During allograft rejection, leukocyte infiltration in the graft is regulated by various adhesion molecules. Treatment with monoclonal antibodies to ICAM-1 and LFA-1 (CD11 a) induces specific tolerance after murine heart transplantation. In this study, we investigated the possibility of tolerance induction using these antibodies in a fully incompatible rat heart transplant model. Heterotopic, intra-abdominal heart transplantation was performed using Dark Agouti (DA) rats as donors and Lewis (LEW) rats as recipients. Group A (n = 6) received no immunosuppression and served as controls. In group B (n = 6) 500 micrograms/kg per day 1A29 (anti-ICAM-1) was administered intravenously (i.v.) for 5 days; group C rats received the same dosage of WT.1 (anti-CD11 a) i.v. for 5 days. In group D (n = 6), rats received combined i.v. administration of anti-CD11 a and anti-ICAM-1 (500 micrograms/kg per day of each, for 5 days.

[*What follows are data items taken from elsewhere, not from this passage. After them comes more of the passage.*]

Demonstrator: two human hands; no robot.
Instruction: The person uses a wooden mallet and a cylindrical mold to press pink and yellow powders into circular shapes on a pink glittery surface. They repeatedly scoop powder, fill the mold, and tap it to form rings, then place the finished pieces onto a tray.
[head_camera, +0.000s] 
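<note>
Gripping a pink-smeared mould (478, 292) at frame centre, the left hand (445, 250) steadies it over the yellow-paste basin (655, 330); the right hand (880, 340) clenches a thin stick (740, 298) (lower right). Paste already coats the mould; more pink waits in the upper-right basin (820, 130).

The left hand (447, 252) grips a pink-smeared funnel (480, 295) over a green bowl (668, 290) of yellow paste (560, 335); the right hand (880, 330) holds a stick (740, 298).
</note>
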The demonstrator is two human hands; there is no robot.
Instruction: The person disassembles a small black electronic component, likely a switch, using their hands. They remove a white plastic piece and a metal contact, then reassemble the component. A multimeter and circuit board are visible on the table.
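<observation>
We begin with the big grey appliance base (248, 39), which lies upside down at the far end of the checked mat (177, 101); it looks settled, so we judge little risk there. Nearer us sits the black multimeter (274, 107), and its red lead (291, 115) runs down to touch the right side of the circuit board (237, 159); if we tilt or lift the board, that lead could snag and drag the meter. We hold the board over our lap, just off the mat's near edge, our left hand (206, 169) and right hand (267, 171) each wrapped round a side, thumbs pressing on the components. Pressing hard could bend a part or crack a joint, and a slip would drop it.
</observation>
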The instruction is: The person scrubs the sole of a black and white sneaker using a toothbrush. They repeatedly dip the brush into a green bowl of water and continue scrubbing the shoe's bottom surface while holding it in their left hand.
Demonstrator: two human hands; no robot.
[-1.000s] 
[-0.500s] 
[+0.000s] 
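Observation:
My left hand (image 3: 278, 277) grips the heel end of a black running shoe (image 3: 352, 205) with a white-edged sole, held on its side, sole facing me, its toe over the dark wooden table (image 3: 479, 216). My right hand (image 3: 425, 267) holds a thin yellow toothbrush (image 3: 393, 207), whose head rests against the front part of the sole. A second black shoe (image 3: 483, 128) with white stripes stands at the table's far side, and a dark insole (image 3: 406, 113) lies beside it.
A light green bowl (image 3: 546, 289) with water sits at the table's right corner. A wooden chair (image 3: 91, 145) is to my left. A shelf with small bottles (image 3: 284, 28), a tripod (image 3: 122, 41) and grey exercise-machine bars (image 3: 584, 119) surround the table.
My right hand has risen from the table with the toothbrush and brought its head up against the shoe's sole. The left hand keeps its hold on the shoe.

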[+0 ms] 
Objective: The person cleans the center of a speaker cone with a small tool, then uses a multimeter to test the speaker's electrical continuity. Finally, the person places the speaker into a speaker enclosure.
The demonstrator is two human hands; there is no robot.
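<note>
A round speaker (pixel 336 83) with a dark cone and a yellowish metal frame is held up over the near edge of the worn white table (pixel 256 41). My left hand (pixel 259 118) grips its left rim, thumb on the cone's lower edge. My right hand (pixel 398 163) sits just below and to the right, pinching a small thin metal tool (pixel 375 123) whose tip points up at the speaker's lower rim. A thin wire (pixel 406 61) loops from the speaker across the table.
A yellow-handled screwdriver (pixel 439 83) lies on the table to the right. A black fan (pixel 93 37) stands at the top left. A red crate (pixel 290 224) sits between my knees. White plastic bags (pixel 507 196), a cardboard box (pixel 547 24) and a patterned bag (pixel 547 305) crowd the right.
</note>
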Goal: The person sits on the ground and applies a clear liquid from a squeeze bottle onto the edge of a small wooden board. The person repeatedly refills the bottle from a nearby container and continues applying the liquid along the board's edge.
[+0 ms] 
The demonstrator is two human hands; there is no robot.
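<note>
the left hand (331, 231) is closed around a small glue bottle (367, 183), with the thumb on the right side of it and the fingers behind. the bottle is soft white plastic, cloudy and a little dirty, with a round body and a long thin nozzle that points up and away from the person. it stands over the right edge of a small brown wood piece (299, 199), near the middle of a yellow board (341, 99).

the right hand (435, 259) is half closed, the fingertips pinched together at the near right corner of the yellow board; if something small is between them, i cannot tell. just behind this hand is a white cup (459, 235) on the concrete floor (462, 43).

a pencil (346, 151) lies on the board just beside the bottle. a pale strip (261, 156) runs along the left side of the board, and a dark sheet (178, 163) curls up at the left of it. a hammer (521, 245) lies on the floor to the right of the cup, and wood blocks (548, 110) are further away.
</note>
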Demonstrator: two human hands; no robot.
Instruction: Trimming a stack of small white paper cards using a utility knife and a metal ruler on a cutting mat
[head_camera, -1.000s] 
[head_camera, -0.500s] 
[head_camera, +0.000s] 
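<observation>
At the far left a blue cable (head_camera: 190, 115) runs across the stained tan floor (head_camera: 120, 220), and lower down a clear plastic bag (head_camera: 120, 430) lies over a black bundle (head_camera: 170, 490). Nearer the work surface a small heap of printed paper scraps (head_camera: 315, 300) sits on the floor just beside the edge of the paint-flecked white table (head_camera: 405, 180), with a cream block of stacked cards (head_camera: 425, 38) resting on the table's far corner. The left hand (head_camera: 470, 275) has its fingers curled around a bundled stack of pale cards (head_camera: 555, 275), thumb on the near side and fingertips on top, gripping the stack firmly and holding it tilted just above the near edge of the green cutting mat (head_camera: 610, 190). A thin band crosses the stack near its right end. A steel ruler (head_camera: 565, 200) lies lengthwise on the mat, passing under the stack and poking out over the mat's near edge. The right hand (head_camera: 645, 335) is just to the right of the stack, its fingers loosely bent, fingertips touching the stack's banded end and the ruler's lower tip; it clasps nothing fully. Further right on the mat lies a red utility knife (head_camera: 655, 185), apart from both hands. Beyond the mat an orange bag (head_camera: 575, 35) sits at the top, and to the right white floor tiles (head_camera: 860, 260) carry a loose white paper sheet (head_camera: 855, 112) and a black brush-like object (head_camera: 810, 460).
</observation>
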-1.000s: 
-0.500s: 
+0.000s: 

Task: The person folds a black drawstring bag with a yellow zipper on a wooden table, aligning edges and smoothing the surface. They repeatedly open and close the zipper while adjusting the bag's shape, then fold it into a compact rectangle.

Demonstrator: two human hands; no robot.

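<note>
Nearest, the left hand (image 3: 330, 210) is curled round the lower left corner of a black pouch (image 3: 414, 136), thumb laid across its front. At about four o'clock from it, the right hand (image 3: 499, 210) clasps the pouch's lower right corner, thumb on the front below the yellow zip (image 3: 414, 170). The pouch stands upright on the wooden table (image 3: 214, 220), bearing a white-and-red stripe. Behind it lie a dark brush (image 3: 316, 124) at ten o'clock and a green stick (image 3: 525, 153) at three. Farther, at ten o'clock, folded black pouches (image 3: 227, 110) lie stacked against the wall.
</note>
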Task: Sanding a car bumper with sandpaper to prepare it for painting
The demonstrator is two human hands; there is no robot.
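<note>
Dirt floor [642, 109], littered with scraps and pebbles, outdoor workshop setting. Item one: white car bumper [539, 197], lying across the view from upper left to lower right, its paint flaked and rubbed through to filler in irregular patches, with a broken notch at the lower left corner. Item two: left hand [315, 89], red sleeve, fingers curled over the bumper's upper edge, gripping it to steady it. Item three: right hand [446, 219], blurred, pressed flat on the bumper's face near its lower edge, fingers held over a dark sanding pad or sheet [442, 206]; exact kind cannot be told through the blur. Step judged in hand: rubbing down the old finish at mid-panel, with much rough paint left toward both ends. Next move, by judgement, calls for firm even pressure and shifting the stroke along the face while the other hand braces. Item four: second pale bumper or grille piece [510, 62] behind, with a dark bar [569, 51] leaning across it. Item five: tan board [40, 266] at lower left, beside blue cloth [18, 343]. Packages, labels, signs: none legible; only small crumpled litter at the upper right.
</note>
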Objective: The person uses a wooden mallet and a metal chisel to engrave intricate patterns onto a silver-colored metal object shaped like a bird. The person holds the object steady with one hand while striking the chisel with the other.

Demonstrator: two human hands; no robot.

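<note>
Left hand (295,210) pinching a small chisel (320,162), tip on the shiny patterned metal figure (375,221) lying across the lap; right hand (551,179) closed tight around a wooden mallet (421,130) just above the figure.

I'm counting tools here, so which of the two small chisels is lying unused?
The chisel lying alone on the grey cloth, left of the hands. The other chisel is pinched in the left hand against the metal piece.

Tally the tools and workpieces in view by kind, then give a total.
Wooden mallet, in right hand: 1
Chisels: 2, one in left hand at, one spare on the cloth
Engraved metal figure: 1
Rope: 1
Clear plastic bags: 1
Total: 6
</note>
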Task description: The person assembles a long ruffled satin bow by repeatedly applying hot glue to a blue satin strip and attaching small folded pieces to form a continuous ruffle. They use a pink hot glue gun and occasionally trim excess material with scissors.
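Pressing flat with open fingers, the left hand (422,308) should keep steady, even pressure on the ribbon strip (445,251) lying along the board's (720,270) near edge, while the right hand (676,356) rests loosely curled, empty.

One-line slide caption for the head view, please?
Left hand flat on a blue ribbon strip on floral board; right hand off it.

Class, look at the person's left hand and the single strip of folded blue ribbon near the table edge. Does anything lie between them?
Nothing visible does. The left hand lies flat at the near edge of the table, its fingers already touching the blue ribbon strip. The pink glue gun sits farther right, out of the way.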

The antibodies used were monoclonal mouse anti-rat antibodies produced from hybridomas. Allograft survival was monitored by daily palpation of the graft. There was no statistically significant difference in allograft survival between the groups (A: 5.7 +/- 0.5 days; B: 5.7 +/- 0.5 days; C: 5.7 +/- 0.5 days; D: 6.2 +/- 0.4 days). Treatment with monoclonal antibodies to ICAM-1 and LFA-1 alone or in combination had no effect on allograft survival after heart transplantation between fully incompatible rat strains. We conclude that induction of tolerance using these antibodies seems inconceivable in human heart transplantation.